Renaissance Diamond Ring
This ring is an exceptionally refined example of a popular sixteenth-century diamond solitaire. The strong geometry of the bezel is complemented by lyrical, mannerist-style ornament that was incised with a burin after casting. Rings of this type developed around the year 1500 from the fifteenth-century cusped ring and remained popular for a century thereafter. Within sixteenth-century aristocratic circles, diamond rings like this bore associations with love, fidelity, and marriage. Revered for its hardness and invulnerability to fire, the diamond came to symbolize the durability of the marriage bond. As such, diamond rings took a central role in rituals of matrimony. Mary, the last Valois duchess of Burgundy, requested a diamond ring from her fiancé, Archduke Maximillian, while Jacobus Typotius records the use of a diamond to symbolize everlasting love during the wedding ceremonies of Marguerite of Angoulême and Henri II of Navarre in 1527.
This lost-wax ring bears a point-cut diamond within a high quatrefoil bezel. The chased and engraved foliate patterns adorning the cusped petals of the bezel bear traces of black enamel. The bezel transitions to the hoop with shoulders adorned with three-dimensional strapwork and incised leaf-like patterns.
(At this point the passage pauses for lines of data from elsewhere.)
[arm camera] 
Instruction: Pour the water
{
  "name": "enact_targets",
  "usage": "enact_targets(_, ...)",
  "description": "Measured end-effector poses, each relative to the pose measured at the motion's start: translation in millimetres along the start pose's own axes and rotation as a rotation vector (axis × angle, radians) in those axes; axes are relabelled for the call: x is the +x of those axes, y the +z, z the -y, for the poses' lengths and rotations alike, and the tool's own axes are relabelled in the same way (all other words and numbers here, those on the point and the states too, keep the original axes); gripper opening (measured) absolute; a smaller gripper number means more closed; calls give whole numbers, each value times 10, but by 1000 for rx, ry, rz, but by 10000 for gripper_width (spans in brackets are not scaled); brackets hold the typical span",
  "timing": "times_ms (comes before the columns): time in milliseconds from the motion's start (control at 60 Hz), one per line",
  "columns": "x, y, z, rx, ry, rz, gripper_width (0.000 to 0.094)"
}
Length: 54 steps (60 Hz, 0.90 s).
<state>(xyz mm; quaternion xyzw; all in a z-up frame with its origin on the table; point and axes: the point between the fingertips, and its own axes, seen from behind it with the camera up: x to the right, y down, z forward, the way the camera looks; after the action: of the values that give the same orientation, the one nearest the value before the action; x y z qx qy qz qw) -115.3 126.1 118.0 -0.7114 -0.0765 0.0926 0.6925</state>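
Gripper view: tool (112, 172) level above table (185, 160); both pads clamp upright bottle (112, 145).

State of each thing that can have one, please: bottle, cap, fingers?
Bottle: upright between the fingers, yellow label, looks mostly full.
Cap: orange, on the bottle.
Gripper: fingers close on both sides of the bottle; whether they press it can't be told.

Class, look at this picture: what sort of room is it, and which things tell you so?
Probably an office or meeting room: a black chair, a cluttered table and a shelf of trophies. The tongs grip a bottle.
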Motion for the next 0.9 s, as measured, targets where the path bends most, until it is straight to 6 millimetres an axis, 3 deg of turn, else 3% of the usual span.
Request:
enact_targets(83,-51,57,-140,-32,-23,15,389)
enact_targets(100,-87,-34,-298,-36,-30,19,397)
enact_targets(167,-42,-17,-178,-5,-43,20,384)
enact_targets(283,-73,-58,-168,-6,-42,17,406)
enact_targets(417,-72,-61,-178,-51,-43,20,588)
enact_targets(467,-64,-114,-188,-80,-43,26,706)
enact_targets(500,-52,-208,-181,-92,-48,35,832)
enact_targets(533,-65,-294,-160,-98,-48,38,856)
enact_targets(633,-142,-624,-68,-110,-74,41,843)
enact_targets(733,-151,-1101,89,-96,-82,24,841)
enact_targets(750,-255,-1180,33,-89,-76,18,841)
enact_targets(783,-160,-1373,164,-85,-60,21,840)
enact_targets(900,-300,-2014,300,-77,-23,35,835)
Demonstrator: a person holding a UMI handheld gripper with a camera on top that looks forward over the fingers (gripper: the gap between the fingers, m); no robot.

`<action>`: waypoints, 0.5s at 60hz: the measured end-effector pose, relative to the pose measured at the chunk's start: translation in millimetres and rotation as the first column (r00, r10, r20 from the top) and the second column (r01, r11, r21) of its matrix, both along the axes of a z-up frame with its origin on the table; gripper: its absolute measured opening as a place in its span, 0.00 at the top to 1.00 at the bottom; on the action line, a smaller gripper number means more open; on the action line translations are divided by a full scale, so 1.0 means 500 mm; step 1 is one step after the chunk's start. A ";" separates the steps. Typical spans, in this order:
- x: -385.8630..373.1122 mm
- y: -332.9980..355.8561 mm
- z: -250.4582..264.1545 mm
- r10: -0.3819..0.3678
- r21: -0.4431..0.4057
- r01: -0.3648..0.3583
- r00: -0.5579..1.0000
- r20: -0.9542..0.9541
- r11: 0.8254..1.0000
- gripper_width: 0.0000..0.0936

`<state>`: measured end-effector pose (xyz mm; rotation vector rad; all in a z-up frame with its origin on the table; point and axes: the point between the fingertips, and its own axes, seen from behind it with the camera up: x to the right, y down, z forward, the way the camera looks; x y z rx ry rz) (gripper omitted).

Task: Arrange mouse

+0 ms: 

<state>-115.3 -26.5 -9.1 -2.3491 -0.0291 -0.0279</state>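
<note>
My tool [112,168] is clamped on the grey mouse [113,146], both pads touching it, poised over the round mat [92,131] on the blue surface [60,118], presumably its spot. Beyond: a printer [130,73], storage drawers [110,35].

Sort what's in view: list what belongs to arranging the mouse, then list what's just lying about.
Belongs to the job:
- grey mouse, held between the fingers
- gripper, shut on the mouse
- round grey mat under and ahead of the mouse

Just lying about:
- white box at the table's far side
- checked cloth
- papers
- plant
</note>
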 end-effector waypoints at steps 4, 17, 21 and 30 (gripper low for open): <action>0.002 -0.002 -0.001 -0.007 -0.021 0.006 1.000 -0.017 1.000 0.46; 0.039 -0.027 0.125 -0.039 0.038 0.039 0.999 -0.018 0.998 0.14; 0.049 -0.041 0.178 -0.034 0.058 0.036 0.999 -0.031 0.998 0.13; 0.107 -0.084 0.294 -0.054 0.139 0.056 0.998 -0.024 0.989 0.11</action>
While the enamel is lost and the tip of the diamond has been chipped, the ring is in overall excellent condition and testifies to the high technical and artistic achievement of sixteenth-century goldsmiths.
For other quatrefoil rings set with point-cut gems or raw octahedral diamonds, see Victoria and Albert Museum (published in Oman, 1912, nos. 1937, 1938, 1940); ex-Harari Collection (square box bezel set with a ruby; published in Boardman, 1977, nos. 170, 171); ex-Melvin Gutman Collection (published in Parke-Bernet Galleries, The Melvin Gutman Jewelry Part V, May 15, 1970, lot 36); Hashimoto Collection, 9CL026 (raised box bezel set with a ruby, ex-Phillips Collection; published in Scarisbrick, 2004, no. 158); the Zucker Collection (published in Scarisbrick, 2007, nos. 426-430, and Hindman 2014, nos. 33 and 34).